Rome’s Via di San Gregorio runs north between the Caelian and Palatine Hills from the east end of the Circus Maximus, under the Arch of Constantine, to the Colosseum. St. Gregory’s home was on the first lot on the Caelian side: in fact, two of its buildings, now chapels, still stand, alongside the medieval church of San Gregorio Magno. But look across the street, and you will be gazing at the ruins of various imperial palaces – that’s how the Palatine Hill got its name.

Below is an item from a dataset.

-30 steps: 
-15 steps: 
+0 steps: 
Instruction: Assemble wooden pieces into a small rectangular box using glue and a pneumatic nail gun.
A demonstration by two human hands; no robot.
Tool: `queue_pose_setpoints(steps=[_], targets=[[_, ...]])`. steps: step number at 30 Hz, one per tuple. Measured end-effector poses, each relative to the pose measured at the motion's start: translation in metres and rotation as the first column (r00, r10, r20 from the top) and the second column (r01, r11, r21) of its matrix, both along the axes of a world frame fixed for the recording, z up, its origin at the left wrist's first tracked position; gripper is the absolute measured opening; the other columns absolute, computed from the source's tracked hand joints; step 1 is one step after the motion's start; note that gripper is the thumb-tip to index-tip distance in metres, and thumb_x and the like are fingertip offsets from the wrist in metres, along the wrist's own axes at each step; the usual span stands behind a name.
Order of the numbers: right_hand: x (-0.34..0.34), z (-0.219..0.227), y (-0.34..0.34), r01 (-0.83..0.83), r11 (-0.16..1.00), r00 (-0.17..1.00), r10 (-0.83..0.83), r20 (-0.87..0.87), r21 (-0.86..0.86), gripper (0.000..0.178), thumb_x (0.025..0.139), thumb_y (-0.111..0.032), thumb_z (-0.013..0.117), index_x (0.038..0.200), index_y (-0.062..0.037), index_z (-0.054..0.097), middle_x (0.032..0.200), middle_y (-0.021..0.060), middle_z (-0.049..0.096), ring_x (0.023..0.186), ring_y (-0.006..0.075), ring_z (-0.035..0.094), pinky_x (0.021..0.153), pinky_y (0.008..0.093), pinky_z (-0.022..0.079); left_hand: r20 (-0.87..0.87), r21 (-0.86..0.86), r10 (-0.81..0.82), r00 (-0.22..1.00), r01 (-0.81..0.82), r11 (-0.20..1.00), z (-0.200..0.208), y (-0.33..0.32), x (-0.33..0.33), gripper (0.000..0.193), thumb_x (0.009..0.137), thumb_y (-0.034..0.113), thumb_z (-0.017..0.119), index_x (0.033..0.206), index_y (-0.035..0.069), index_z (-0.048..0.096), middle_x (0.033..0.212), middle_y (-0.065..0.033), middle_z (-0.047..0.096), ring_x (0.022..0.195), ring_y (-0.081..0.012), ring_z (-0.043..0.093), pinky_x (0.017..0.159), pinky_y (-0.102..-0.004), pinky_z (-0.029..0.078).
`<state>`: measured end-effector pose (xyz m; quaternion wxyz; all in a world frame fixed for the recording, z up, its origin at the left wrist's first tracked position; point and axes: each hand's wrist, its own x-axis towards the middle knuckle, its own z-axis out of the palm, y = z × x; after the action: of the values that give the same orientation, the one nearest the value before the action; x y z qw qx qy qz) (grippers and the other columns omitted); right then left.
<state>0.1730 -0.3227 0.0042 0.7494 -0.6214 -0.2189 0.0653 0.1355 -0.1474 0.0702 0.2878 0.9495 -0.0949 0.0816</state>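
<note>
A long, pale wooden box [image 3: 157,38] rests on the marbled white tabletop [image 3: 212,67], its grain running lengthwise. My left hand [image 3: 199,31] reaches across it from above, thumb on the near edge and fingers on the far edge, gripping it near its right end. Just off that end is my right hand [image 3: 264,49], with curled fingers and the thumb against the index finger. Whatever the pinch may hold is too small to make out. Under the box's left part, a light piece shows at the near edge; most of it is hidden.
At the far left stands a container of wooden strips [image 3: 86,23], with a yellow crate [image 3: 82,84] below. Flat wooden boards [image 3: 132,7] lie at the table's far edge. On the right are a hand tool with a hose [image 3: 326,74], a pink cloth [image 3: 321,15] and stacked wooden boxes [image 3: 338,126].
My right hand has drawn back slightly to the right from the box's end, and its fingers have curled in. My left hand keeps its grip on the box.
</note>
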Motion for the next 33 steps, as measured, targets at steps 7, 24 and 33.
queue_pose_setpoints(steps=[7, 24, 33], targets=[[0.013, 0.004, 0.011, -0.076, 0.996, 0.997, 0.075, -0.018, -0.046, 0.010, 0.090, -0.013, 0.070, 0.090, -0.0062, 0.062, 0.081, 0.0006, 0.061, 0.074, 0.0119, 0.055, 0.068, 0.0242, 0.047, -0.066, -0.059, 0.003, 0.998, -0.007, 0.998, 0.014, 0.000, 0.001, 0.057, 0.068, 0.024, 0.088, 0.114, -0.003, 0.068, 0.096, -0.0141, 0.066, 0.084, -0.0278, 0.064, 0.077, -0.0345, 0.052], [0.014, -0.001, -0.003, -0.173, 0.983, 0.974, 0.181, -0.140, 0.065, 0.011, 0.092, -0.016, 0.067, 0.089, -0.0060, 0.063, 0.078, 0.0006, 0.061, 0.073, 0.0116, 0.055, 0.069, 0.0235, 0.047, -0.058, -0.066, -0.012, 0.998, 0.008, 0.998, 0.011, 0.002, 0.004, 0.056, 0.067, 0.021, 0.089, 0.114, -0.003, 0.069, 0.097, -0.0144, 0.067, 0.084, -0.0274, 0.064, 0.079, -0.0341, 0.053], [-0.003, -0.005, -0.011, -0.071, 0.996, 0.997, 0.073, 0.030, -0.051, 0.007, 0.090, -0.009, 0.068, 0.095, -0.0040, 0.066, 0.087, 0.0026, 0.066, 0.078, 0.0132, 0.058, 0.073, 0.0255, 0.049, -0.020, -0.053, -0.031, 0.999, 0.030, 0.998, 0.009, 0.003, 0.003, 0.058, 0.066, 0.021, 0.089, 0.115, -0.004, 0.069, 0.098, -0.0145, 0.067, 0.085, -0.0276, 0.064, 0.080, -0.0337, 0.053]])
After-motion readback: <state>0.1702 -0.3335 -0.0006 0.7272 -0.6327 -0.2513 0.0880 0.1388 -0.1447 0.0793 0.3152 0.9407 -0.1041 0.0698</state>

That location tells us a lot about who St. Gregory was. It speaks of power. It speaks of wealth. Our saint was the son of a patrician family, one of the few which remained in Rome as the seat of the empire shifted to Byzantium. The family was wealthy, with large holdings in Sicily, Rome’s “breadbasket”. Gregory’s father, Gordian, had held civic office, and it is no surprise that the son of such a family took up the career of a public official. By 568, when the Lombards first invaded Italy and threatened Rome, Gregory held Rome’s highest civil office, as was prefect of the city.

But Gregory’s family was as pious as it was civic-minded: it had given the Roman Church two of its sixth-century popes, Felix II and Agapitus I. Gregory, too, experienced god’s call: he resigned his office, gave away his riches, and turned his ancestral home on the Caelian Hill into a monastery, St. Andrew’s. He would describe the years he spent there, in obedience to abbot Valentius, as the happiest of his life.

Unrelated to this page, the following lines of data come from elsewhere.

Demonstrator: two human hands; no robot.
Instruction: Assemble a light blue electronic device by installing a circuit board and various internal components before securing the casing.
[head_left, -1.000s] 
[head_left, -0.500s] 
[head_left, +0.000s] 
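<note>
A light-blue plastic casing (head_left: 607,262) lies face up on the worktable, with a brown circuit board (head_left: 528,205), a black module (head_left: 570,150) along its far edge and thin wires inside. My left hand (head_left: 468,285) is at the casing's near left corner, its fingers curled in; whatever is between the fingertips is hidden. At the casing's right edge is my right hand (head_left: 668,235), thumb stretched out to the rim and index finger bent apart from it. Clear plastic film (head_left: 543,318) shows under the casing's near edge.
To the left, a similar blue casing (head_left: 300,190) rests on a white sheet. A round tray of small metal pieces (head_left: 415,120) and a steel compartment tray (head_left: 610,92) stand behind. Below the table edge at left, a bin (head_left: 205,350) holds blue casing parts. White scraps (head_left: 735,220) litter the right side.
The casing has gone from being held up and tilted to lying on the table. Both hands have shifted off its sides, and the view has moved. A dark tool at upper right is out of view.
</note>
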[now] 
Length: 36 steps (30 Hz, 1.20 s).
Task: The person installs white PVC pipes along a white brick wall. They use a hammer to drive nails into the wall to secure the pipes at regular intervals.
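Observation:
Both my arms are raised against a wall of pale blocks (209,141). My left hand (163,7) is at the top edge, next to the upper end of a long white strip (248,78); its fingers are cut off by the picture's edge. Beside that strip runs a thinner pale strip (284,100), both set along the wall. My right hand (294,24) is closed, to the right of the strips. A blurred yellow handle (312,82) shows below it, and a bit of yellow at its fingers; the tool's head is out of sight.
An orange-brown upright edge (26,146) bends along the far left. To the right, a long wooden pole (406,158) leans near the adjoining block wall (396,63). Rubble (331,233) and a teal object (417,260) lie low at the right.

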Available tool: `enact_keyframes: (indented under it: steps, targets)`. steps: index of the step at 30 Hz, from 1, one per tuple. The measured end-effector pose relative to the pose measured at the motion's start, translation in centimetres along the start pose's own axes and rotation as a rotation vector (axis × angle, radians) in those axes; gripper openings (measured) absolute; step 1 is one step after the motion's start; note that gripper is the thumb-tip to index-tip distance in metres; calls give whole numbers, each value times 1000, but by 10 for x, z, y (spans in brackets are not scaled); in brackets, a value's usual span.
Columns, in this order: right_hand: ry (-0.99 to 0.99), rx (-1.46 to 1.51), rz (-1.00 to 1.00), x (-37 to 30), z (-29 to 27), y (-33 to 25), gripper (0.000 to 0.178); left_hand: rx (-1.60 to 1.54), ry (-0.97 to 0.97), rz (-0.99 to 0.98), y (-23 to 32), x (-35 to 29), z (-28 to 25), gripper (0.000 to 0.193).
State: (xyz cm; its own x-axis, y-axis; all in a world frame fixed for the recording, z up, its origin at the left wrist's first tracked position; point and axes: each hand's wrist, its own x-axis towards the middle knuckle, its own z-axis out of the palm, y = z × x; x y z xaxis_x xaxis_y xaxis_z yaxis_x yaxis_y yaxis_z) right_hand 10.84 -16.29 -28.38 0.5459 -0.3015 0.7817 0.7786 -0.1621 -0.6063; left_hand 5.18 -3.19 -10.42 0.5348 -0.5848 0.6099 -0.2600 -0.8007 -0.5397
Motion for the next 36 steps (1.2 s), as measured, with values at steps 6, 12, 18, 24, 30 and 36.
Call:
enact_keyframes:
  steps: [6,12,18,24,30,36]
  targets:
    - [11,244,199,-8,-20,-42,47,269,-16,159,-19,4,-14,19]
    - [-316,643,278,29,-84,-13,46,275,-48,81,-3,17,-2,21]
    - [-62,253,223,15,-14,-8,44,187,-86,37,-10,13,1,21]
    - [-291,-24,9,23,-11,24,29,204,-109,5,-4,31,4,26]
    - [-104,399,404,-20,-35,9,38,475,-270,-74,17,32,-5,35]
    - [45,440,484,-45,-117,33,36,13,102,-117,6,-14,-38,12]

But the needs of the Church pulled him from his monastic seclusion. He was ordained one of the seven deacons of the Roman Church, and sent as an ambassador from the Pope to the imperial court in New Rome, Constantinople. When he was recalled to Rome by Pope Pelagius II in 586, he happily returned to his monastery, where he was soon made abbot.

It was during this time that, having encountered some fair haired slaves on sale in the market, Gregory first attempted to lead a mission from his monastery to their people – but the effort collapsed when that provoked an outcry.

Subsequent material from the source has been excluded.